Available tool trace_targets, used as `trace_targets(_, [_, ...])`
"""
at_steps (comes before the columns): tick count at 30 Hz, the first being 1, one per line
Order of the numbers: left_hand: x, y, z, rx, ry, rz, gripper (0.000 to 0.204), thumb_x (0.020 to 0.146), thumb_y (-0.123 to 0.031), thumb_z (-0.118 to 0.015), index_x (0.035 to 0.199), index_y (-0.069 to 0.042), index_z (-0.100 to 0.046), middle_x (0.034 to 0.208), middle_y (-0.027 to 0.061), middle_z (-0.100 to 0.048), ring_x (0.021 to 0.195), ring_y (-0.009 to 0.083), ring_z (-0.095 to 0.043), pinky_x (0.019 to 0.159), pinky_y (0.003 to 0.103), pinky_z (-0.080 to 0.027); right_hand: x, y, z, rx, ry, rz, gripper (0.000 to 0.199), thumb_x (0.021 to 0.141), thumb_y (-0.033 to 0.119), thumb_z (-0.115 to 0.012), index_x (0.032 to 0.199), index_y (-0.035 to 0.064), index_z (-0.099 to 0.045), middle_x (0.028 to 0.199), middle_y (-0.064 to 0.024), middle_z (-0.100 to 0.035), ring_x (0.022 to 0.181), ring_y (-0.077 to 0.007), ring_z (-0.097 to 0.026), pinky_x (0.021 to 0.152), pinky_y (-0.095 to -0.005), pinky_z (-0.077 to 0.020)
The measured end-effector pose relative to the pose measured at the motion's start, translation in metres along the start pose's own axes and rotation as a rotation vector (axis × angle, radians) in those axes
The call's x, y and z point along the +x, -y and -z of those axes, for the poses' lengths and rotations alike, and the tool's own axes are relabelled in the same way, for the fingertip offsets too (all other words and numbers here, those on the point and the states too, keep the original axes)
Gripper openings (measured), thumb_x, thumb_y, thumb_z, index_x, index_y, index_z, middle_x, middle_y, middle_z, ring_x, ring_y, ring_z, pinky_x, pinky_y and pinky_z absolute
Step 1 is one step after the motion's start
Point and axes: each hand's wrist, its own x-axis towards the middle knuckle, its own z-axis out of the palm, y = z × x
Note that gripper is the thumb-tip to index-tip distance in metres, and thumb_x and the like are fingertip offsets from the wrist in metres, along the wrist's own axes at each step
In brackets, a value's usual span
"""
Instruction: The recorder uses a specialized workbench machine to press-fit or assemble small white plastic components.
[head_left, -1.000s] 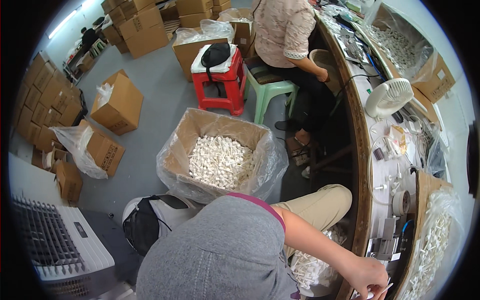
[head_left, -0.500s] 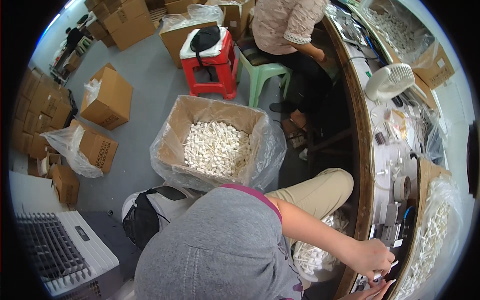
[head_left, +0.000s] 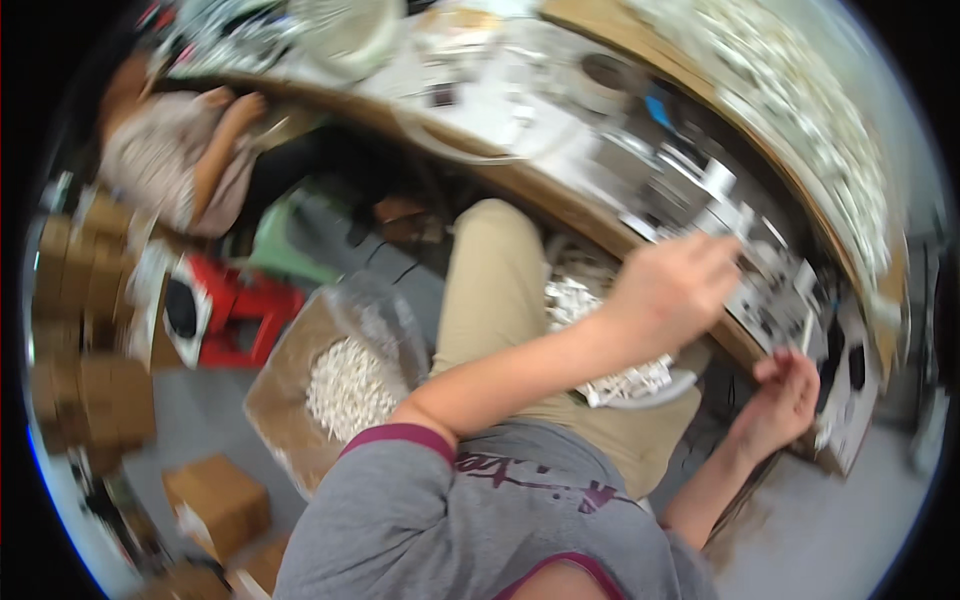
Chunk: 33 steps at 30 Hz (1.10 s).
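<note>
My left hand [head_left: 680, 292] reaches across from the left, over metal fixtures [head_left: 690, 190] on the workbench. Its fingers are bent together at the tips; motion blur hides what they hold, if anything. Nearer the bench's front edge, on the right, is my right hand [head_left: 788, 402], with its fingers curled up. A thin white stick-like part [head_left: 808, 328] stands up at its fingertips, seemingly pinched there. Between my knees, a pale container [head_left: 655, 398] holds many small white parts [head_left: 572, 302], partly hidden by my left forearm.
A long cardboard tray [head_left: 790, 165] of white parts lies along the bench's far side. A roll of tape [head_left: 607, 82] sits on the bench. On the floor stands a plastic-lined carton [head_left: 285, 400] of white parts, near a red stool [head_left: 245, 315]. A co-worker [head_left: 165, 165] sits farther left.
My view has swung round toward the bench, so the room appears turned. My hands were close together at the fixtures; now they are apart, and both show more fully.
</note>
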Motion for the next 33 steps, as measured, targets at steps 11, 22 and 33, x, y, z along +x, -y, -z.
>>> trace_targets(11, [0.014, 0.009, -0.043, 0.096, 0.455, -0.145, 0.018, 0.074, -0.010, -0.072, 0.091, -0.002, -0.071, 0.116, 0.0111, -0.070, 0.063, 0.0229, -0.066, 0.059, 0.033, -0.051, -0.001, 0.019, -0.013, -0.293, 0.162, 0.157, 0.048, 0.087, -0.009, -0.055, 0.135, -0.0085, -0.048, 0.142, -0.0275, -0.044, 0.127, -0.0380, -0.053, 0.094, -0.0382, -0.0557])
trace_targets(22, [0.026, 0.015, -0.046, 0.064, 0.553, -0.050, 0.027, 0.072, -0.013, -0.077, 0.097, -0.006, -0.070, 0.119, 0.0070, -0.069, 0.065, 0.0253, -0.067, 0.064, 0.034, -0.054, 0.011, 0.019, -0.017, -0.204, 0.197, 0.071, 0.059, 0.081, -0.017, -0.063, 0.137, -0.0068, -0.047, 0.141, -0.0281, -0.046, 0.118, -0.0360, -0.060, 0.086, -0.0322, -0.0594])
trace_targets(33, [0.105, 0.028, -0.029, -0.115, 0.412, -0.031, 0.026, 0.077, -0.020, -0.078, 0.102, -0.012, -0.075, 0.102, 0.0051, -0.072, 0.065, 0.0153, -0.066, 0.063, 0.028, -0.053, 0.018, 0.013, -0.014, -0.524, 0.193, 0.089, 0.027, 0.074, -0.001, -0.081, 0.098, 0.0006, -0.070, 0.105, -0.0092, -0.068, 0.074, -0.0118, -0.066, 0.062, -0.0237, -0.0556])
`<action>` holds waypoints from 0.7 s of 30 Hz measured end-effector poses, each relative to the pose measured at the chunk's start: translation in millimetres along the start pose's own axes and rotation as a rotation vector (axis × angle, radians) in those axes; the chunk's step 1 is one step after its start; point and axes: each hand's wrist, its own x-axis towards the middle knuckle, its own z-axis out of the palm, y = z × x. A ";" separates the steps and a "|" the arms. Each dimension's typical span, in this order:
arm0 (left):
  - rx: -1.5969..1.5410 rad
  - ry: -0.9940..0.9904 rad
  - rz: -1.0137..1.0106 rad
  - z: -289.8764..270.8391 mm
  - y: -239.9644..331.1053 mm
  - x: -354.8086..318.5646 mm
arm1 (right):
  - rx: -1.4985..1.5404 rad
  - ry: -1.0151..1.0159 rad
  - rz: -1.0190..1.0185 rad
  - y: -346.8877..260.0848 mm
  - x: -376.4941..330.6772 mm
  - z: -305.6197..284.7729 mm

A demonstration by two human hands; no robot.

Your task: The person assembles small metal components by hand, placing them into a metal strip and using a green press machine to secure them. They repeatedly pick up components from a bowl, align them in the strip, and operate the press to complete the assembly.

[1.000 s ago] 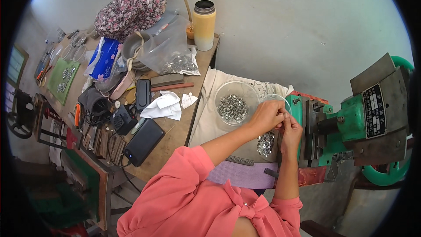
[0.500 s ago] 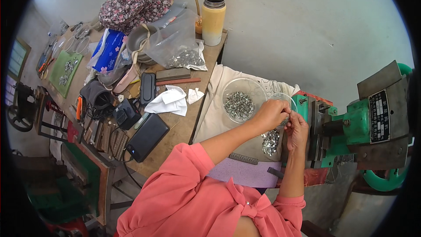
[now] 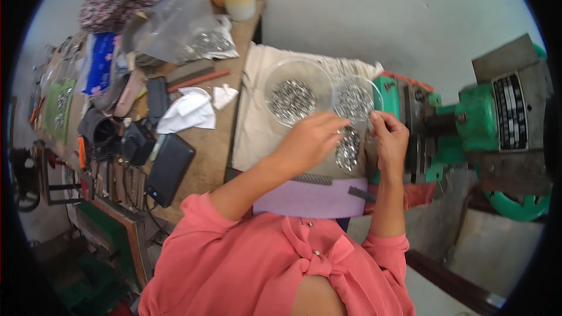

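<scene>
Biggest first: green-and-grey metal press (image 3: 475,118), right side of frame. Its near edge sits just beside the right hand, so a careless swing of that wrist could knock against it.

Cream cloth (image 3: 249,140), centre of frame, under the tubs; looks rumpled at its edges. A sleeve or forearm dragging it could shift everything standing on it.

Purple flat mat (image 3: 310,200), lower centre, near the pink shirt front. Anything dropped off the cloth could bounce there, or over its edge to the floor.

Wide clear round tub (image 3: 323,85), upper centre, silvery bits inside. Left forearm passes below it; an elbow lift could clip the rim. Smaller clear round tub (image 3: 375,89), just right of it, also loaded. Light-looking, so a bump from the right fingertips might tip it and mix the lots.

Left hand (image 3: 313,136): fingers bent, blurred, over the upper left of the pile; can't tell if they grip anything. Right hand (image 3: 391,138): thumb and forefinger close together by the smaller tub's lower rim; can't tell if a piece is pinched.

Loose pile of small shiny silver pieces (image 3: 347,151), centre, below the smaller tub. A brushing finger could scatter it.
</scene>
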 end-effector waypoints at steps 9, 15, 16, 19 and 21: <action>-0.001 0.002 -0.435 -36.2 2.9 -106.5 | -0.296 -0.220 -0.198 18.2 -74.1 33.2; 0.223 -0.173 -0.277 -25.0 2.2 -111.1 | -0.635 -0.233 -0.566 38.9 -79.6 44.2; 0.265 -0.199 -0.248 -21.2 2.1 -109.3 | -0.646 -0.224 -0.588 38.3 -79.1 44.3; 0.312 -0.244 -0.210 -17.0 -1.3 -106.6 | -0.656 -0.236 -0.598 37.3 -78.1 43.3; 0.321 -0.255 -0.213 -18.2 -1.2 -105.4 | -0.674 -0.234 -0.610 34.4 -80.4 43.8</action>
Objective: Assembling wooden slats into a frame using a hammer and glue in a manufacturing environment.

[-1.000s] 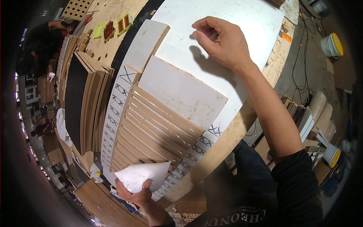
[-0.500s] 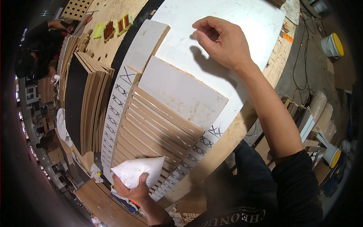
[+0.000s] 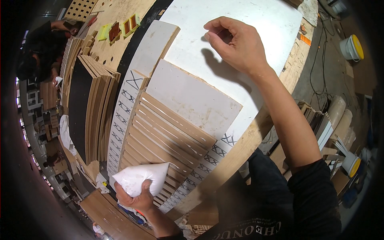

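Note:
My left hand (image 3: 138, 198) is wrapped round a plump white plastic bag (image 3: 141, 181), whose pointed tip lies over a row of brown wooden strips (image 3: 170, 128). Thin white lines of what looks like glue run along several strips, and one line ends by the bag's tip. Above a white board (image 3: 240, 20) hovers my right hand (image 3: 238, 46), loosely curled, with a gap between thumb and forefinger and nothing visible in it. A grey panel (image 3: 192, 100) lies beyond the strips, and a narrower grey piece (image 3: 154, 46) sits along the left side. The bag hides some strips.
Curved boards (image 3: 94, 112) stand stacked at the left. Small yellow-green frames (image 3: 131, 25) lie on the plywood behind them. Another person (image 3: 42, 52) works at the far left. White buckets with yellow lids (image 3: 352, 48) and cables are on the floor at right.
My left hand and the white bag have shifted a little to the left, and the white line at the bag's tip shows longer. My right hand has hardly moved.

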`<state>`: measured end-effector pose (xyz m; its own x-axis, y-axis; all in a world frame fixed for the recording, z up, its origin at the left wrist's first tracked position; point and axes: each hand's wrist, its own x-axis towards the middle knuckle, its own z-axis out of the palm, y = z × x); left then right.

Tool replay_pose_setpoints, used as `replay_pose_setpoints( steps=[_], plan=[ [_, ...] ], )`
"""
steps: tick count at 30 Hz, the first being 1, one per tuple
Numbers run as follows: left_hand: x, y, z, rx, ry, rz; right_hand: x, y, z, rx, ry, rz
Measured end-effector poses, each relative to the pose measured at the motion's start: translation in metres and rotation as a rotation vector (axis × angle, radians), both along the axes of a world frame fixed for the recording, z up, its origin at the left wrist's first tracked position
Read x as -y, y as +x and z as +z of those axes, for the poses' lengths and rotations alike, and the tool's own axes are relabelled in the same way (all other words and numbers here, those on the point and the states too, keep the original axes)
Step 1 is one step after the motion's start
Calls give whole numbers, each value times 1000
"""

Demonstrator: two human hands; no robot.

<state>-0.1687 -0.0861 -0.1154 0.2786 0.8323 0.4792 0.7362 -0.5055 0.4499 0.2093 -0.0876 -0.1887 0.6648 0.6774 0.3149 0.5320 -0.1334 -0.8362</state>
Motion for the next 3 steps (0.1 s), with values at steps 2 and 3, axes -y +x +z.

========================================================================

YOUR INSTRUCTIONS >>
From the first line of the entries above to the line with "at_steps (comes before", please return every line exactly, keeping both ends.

EXERCISE ANSWER >>
Available tool trace_targets, used as `trace_targets(_, [_, ...])`
"""
at_steps (comes before the columns): tick count at 30 Hz, the first being 1, one per line

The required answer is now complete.